TASK TO COMPLETE: Using the records below, write out again exactly the lines that begin at the line containing "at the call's" and end at the line containing "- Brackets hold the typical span", and no other lines.

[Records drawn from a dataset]

|---|

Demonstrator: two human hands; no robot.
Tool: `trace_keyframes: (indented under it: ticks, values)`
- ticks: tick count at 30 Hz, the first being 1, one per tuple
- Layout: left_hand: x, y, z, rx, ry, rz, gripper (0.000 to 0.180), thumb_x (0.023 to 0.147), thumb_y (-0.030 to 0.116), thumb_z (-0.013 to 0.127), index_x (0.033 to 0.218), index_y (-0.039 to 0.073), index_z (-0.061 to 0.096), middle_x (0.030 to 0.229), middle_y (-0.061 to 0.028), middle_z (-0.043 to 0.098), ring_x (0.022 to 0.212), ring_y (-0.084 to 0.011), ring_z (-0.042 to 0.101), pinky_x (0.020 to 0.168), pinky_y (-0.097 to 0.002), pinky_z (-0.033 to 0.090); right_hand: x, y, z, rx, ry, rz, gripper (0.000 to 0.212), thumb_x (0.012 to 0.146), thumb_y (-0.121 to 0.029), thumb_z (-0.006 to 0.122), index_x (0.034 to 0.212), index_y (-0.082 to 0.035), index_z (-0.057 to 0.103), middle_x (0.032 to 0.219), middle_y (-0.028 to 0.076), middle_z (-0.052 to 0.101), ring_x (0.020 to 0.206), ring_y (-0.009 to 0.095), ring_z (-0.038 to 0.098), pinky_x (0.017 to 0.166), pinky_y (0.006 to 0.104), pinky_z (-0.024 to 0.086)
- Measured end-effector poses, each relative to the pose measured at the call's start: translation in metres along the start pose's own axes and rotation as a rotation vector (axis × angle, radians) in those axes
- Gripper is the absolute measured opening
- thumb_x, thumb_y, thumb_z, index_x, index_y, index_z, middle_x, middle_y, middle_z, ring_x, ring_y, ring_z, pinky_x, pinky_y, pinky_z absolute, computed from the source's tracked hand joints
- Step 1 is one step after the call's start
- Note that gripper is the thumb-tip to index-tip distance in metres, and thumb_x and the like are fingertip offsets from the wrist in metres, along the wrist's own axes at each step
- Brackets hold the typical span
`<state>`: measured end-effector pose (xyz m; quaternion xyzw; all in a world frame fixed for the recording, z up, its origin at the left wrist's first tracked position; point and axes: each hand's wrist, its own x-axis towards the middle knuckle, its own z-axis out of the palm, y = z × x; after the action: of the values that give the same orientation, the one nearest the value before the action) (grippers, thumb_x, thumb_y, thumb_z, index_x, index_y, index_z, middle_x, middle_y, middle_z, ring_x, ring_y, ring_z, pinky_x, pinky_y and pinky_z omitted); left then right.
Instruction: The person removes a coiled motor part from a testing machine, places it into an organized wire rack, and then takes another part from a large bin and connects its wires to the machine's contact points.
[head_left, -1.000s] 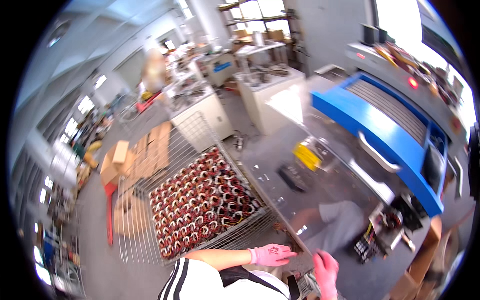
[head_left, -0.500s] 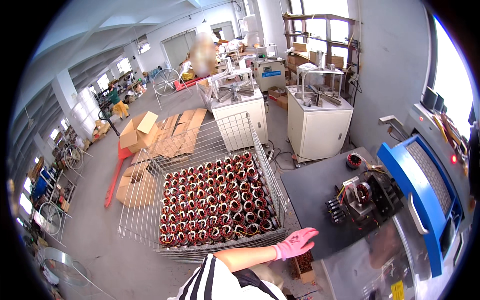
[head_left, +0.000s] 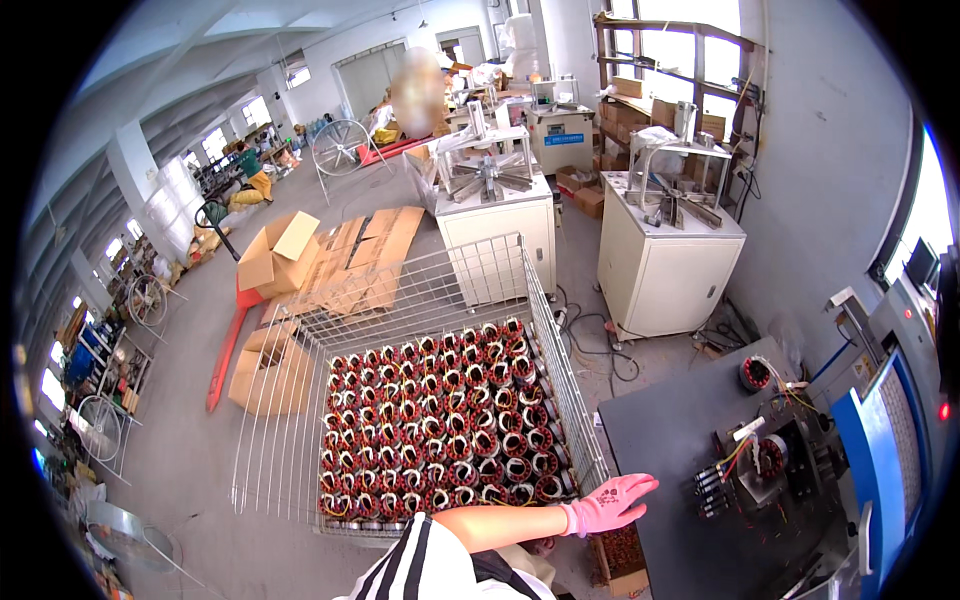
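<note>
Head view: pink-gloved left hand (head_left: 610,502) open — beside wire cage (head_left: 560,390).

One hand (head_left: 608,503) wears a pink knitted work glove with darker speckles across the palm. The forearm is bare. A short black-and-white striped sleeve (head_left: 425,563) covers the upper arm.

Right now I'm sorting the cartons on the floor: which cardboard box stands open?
The cardboard box behind the wire cage, beside the flattened cartons: its flaps stand up, while the box left of the cage is closed.
</note>
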<state>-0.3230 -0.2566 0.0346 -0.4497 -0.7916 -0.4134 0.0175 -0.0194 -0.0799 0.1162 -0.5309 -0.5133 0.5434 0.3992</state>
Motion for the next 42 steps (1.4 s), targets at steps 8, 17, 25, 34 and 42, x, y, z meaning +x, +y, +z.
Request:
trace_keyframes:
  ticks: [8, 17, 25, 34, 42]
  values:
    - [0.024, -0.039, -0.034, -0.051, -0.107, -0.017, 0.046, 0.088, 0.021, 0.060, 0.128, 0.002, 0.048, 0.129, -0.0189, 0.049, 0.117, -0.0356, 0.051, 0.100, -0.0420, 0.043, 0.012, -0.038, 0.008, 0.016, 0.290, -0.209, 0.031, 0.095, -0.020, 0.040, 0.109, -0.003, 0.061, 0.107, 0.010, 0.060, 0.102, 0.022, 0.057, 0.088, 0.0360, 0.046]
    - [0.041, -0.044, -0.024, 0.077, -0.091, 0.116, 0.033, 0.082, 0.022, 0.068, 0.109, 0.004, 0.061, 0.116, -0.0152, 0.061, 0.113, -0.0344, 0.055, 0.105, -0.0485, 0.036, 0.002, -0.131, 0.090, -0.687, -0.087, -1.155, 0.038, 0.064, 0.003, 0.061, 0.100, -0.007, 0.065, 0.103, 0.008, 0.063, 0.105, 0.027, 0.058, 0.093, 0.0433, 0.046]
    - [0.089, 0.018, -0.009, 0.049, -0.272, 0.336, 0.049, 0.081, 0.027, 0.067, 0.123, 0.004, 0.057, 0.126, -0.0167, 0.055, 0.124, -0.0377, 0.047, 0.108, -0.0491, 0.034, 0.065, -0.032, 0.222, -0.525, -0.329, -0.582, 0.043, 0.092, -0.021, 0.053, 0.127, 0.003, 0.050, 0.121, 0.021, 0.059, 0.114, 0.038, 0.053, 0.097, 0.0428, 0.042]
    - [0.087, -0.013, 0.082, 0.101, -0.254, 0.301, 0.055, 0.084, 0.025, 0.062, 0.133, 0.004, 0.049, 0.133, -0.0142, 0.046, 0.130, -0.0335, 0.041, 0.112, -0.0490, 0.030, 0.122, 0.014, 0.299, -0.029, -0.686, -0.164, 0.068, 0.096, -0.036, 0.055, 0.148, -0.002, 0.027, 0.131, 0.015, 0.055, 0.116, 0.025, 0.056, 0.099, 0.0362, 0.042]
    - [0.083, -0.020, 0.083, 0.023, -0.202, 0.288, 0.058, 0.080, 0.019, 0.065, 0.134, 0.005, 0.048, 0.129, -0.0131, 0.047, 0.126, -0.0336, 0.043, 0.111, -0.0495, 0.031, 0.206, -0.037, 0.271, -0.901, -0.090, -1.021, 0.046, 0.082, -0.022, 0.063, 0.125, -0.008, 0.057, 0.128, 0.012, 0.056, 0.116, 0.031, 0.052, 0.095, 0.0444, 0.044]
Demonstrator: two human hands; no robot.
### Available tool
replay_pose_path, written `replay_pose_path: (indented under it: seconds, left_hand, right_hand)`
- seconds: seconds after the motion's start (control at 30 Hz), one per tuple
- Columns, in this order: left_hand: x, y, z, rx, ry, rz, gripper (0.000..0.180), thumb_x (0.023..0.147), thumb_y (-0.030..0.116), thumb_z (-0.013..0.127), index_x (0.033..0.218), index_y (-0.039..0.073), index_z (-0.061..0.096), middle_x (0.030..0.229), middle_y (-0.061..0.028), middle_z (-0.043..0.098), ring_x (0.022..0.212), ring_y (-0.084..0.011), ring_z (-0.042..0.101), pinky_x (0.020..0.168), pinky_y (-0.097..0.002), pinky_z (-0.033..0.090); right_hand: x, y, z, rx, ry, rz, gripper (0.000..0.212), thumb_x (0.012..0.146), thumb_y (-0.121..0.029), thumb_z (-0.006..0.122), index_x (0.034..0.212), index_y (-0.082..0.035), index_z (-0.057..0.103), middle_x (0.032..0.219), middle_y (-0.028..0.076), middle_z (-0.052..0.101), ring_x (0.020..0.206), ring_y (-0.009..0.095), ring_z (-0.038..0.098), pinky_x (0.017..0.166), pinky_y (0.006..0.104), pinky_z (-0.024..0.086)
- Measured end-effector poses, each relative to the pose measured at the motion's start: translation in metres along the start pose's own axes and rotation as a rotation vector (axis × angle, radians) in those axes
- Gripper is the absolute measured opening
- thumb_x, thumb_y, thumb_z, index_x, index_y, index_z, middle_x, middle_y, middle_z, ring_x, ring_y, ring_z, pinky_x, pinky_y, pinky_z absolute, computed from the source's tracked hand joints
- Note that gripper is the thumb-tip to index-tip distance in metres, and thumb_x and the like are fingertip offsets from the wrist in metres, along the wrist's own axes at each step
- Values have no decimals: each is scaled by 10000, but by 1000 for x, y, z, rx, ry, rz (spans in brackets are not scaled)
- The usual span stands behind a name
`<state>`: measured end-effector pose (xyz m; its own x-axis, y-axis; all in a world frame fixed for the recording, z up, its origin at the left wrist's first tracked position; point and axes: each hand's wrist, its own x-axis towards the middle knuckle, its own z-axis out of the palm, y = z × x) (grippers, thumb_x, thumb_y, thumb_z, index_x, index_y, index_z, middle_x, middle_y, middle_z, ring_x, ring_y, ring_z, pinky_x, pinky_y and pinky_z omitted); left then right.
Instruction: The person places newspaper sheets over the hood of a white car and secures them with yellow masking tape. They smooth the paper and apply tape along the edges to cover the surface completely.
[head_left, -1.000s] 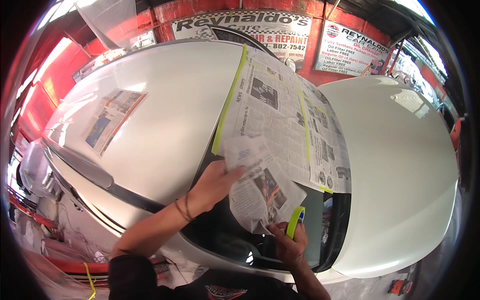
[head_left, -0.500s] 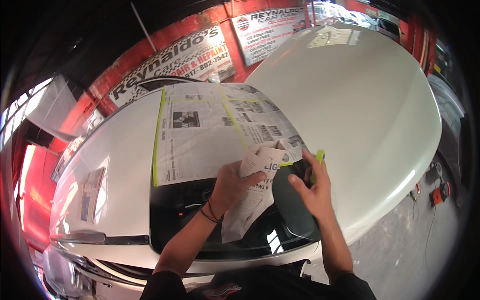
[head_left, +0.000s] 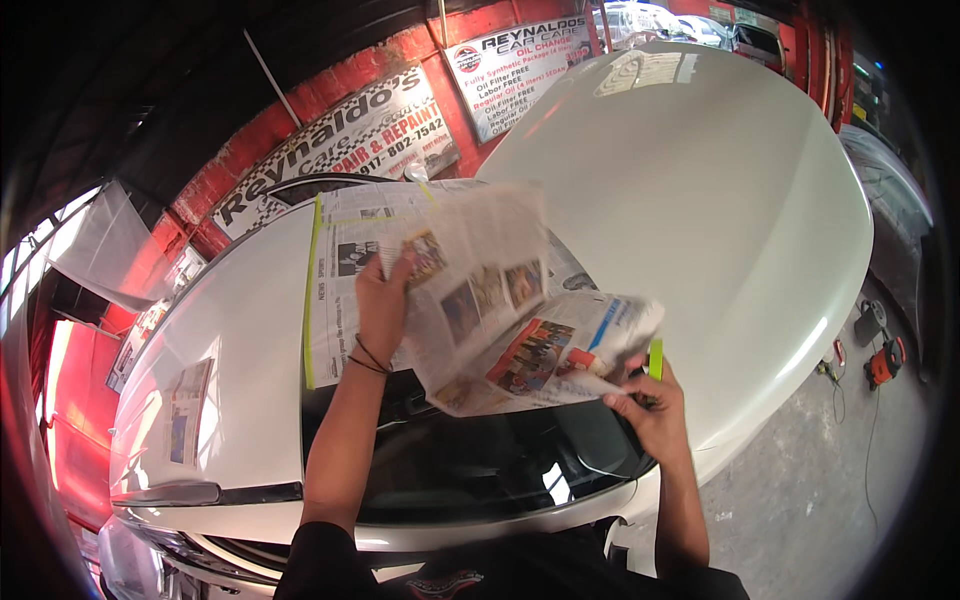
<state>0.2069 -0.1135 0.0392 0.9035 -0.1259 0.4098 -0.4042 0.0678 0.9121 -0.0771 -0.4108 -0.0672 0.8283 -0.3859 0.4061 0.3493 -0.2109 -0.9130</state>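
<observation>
You've unfurled the paper (head_left: 490, 318) for wider cover; your left hand (head_left: 382, 297) pinches it, your right hand (head_left: 655, 408) it and tape (head_left: 656, 358).

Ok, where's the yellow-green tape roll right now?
In the head view, the tape roll is right of centre, at the right hand, beside the right end of the loose newspaper sheet, with the pale hood behind it.
</observation>
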Motion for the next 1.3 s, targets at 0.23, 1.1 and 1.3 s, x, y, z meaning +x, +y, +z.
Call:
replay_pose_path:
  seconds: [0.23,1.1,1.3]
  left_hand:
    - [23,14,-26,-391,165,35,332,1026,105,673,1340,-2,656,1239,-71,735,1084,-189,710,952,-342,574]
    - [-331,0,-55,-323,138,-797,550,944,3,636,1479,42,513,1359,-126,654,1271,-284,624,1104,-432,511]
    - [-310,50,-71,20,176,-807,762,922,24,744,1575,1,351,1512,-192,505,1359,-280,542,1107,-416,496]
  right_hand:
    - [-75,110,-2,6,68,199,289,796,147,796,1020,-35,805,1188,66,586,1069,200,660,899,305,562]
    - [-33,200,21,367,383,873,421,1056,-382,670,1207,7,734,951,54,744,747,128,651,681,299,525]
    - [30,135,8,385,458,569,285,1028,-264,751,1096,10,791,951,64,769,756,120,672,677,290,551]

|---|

TASK ANSWER:
- Measured end-effector poses, each relative to the pose measured at the call's start: translation in metres along the start pose's own axes and rotation as a rotation vector (axis × angle, radians) in those axes
- Gripper is the absolute measured opening
- thumb_x, thumb_y, thumb_z, index_x, index_y, index_z, middle_x, middle_y, middle_z, ring_x, ring_y, ring_z, pinky_x, pinky_y, pinky_z absolute, computed from the source's tracked hand joints
- Step 1 is one step after the call's start
- Note that gripper is the thumb-tip to index-tip distance in metres, and thumb_x and the like are fingertip offsets from the wrist in metres, along the wrist's own axes at each step
- Brackets hold the typical span

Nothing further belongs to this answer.